A vítima deixou um capital segurado para falecimento por causa acidental no valor de R$ 1,4 milhão, tendo como beneficiários seus três filhos, dois irmãos e uma sobrinha. Em julho de 2011, sentença do juiz Edson Luiz de Queiroz, da 3ª Vara Cível de Santo Amaro, acolheu recurso da MetLife, que sustentou a tese de suicídio premeditado.
Depois de investigar o sinistro, a MetLife alegou que Eliete fez o contrato três meses antes de sua morte para beneficiar os filhos, um irmão e uma amiga. De acordo com a seguradora, as provas indicam que o aparente latrocínio, na realidade, constituiu “suicídio assistido”, premeditado pela segurada com o fim de garantir aos beneficiários o pagamento da indenização securitária.
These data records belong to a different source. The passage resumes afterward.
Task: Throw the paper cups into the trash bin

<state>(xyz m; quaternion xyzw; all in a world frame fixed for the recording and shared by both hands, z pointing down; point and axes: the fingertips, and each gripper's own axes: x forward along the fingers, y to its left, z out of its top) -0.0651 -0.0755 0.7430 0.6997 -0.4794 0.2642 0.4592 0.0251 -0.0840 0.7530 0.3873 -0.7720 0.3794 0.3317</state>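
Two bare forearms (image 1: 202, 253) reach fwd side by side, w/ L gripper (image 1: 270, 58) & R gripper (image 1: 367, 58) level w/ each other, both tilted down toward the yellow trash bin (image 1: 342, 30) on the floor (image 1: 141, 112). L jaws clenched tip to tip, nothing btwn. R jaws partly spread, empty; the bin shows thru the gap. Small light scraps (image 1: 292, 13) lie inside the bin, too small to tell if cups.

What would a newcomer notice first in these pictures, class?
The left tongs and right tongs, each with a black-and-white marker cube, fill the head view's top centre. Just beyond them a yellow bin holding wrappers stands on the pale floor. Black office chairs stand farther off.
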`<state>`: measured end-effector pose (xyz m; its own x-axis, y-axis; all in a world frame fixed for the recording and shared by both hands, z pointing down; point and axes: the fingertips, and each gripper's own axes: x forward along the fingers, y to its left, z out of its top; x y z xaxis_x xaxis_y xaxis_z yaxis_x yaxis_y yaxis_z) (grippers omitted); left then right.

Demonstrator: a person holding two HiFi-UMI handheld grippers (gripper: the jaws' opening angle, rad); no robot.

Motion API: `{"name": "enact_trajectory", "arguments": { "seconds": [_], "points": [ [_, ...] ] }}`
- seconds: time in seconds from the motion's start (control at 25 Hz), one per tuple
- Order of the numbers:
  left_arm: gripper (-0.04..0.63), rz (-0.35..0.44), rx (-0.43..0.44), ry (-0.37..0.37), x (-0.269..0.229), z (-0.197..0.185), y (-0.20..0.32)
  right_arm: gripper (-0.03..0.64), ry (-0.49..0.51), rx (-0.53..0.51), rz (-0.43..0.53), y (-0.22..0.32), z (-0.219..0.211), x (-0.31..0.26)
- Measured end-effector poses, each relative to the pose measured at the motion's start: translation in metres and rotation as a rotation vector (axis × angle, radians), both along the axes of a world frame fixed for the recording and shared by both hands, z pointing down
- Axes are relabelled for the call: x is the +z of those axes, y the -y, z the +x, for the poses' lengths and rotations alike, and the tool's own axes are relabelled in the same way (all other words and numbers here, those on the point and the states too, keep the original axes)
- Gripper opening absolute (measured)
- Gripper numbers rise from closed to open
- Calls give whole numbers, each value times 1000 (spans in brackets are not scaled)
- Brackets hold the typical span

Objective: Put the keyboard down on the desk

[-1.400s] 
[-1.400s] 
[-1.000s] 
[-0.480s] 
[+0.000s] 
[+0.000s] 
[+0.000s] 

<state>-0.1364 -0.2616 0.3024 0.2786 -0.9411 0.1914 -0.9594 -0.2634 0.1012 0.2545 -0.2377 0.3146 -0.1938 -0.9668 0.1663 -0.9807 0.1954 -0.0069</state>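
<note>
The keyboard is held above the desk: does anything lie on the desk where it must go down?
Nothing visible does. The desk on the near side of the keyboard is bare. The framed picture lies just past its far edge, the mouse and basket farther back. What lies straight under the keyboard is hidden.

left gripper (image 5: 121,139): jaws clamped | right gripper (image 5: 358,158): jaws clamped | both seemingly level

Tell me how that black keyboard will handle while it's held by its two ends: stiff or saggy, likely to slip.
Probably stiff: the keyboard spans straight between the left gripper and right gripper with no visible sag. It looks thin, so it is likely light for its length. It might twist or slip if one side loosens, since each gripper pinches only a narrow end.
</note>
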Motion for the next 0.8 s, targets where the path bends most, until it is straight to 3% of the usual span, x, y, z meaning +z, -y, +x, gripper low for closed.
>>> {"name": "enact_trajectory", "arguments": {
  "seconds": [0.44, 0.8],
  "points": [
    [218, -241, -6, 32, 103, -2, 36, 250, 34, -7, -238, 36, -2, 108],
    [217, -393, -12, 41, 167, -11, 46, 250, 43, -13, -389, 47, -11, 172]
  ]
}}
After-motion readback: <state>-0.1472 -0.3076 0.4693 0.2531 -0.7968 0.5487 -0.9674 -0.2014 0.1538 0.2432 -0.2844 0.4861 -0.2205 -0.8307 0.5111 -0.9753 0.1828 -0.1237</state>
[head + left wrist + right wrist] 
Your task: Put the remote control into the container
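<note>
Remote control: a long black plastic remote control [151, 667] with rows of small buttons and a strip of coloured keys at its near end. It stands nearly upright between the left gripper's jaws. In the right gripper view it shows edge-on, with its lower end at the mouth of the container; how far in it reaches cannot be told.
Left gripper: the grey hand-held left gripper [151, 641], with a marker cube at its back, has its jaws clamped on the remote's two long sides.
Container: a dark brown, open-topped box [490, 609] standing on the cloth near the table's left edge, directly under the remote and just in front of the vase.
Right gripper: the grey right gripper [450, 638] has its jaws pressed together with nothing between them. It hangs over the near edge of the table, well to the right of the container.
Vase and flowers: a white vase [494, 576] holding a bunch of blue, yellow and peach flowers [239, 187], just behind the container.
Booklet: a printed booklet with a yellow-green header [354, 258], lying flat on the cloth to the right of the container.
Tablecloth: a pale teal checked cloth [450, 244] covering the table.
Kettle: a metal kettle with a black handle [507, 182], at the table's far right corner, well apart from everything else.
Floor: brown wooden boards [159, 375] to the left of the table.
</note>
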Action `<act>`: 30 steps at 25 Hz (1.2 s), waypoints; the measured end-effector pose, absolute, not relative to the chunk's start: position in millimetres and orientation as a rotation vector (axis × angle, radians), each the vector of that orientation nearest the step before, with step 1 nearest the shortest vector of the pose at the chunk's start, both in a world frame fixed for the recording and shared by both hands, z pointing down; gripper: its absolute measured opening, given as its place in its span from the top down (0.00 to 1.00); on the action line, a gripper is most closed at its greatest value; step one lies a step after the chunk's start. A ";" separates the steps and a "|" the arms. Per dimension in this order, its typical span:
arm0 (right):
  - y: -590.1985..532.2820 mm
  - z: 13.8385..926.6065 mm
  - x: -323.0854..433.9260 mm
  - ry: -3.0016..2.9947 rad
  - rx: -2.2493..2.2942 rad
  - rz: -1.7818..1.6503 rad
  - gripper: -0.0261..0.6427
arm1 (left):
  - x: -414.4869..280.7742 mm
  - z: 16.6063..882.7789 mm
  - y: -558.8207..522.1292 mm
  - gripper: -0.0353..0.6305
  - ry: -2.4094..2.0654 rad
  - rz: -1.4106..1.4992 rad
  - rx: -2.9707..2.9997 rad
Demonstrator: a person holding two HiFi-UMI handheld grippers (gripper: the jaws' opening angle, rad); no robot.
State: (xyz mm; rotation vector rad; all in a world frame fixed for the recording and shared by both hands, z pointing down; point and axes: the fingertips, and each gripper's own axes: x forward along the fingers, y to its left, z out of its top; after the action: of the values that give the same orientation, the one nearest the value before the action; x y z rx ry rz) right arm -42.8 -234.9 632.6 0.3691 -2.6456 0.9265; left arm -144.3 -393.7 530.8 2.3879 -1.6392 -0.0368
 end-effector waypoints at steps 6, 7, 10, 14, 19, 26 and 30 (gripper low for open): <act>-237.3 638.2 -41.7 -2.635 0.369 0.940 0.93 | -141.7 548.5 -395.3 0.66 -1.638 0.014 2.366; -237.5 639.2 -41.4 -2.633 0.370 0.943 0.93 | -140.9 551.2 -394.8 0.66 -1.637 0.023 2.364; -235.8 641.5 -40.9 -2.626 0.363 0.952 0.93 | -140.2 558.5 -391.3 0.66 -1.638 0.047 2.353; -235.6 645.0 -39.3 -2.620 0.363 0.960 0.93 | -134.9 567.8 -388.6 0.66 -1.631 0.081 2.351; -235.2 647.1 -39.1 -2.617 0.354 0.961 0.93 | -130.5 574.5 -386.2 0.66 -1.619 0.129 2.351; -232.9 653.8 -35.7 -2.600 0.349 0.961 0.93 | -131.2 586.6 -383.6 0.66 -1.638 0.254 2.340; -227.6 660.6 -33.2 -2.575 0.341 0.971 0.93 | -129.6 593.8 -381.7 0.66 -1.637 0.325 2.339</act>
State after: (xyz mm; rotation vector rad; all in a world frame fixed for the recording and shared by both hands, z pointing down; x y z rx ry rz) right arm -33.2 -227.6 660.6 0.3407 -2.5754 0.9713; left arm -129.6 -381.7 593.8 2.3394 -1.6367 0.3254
Inconformada com a sentença de primeiro grau, a família da vítima pediu ao TJ paulista a reforma do julgamento. Sustentou que a indenização securitária é devida, pois não houve má-fé na contratação. Refutam a ocorrência de suicídio premeditado, bem como a validade do laudo pericial, por se tratar de exame indireto, que apresentou diagnóstico psiquiátrico meramente especulativo.
Alegam ainda que seguradora não se desincumbiu do ônus de provar que a segurada, ao contratar o seguro de vida, premeditava sua própria morte a fim de favorecer os beneficiários, única hipótese que permite a exclusão da cobertura contratada. No final, afirmam que a segurada foi vítima de homicídio qualificado, praticado pelo seu namorado à época, condenado na esfera criminal.
A turma julgadora entendeu que a segurada foi vítima de um crime patrimonial, julgado em duas instâncias da Justiça, que condenou os executores. Concluiu que esta decisão espraia efeitos na esfera cível, atingindo inclusive a seguradora, que não pode pretender alterar a qualificação jurídica dada ao fato na esfera criminal.
“Não fosse isso, a tese de suicídio assistido, apresentada pela seguradora, não está provada, existindo meros indícios de que isso talvez tenha ocorrido, o que não basta para o acolhimento dos embargos”, afirmou o desembargador Edgard Rosa.
“Os indícios apontados pela Cia seguradora não são suficientes para afirmar a premeditação da segurada ao contratar o seguro, muito menos para que, em Juízo, se afirme a existência de suicídio assistido (hipótese relatada na doutrina como rara)”, completou o magistrado.
Para a turma julgadora, a definição do crime, no Juízo criminal, vincula a jurisdição cível. “Se os agentes foram condenados pelo crime de latrocínio, por acórdão emanado da Seção Criminal desta Corte, não é possível que Câmara da Seção de Direito Privado confira enquadramento jurídico diverso”, sustenta o relator do recurso no TJ paulista.